Маттео ди Ландоццо, по прозвищу Массалео дельи Альбицци,[508] не мешкал долго, чтобы отомстить своему товарищу Пьеро ди Филиппо и уязвить одного из своих соседей за скупость. Об этом Маттео рассказано выше в небольшой новелле[509] со слов одного хорошего музыканта, игравшего на виоле, сообщившего о нем некоему судье делла Граша в тюрьме Флорентийской коммуны. Названный Массалео обладал веселым нравом, и был у него очень богатый и очень скупой сосед, флорентийский гражданин, по имени Антонио Таналья.[510] Зная его характер и твердость в том отношении, что он берег свое и не желал делиться им ни с соседом, ни с кем-либо другим, Массалео придумал однажды ночью забавный способ уязвить на следующее утро Антонио. Сидя с ним в обществе нескольких лиц, он сказал ему: «Дорогой Антонио, я убедился, что мне от твоего богатства лучше, и, может быть, еще лучше, чем тебе».
Антонио совсем перепугался, предположив, что Массалео, может быть, либо украл, либо отнял большую часть его добра, и стал пристально смотреть на него, чтобы узнать, что тот хотел этим сказать. Массалео, который видел все это, сказал ему: «Ты глядишь на меня, словно хочешь спросить: сколько ты с меня возьмешь, чтобы толком разъяснить мне это? Я разъяснил бы, но это значило бы проповедовать в пустыне. Впрочем, я без всякой платы (и если бы ты захотел уплатить мне, я отказался бы) хочу разъяснить тебе это – хочешь ли ты этого или нет, – дабы ты жил впредь более печально, чем живешь теперь. Существуют три вещи: первая та, что от твоего богатства ни тебе, ни мне нет никакого проку; и в этом отношении мы с тобой равны. Второе – это то, что ты с большим трудом сохраняешь свое богатство, чтобы оно не уменьшилось или не пропало; этого труда мне нести не приходится, так что в этом втором отношении я имею перед тобой преимущество. Третье – это то, что если бы ты потерял свое богатство, или его у тебя убыло, ты умер бы с горя, либо повесился; я же по этому поводу очень бы обрадовался, плясал бы и пел, но в этом третьем отношении мне было бы настолько лучше, чем тебе, насколько было бы, если бы я находился в эмпирее. Итак, ты видишь, насколько мне от твоего богатства лучше, чем тебе».
Антонио осмотрелся кругом, словно опешив, и только поглядел на окружающих, которые все разом сказали: «Антонио, если ты не сумеешь защититься, то окажется, что Массалео говорит правду, приводя при этом прекрасные доводы. Что же ты скажешь ему в ответ?»
На что Антонио заявил: «Я хочу для себя своего, если только действительно им владею».
Тогда Массалео заметил: «Ты сказал правильно: если ты им владеешь; а я говорю тебе, что его нет ни у тебя, ни у меня».
Антонио встает совершенно разгневанный, оставляет общество, ворча на Массалео, и идет домой.

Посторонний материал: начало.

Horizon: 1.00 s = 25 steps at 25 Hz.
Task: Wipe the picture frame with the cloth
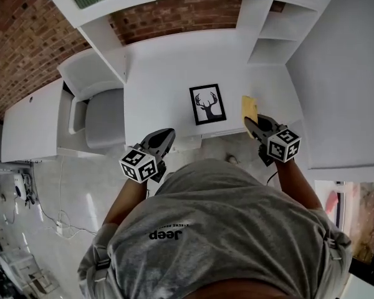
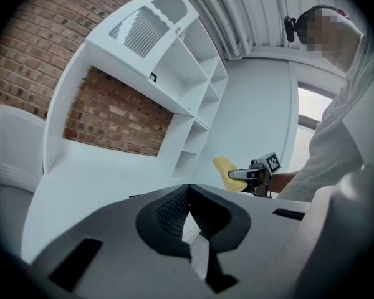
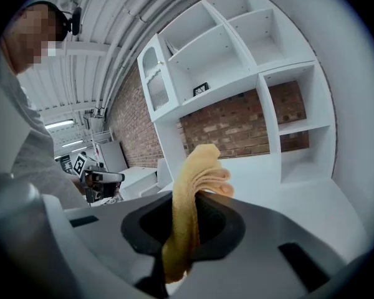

Дома, пораздумав над словами Массалео и над тремя вещами, о которых тот говорил, он принимается спорить сам с собой, говоря: «То, что он сказал, мне кажется верным, но это верно не совсем потому, что у меня мое богатство, а у него его бедность; ей-богу, он меня осрамил и представил меня скупцом, в то время как мне кажется, что я беден, то есть скорее расточителен. Я сделал одну вещь: я напоил его однажды хорошим распато,[511] которое я приготовил сам: если бы я прожил тысячу лет, то и тогда я не дал бы ему большего – ни ему, ни кому другому в этой округе, где надо мной насмехаются из зависти к моему богатству; но из любви к ним я постараюсь отныне тратить меньше, чем мне будет возможно, и им назло приумножить свое богатство, а Массалео и все они могут подыхать от этого».
Таким образом он целый день рассуждал сам с собой, и, наконец, пораздумав про себя и обсудив свою скупость, он успокоился, а между тем доводы Массалео распространились по городу и настолько, что, если бы их привел сам Платон, то и тогда они не стали бы более знаменитыми.
Таков характер скупца: когда кто-нибудь подобным же образом заденет его, то он думает, что такой-то говорит о том, чтобы он бросил все, что у него есть, из зависти, либо желая поживиться на его счет. Поэтому-то, из скупости или чтобы не доставить удовлетворения такому человеку, он постоянно усиливает в себе свою страсть и никогда не утоляет своего голода.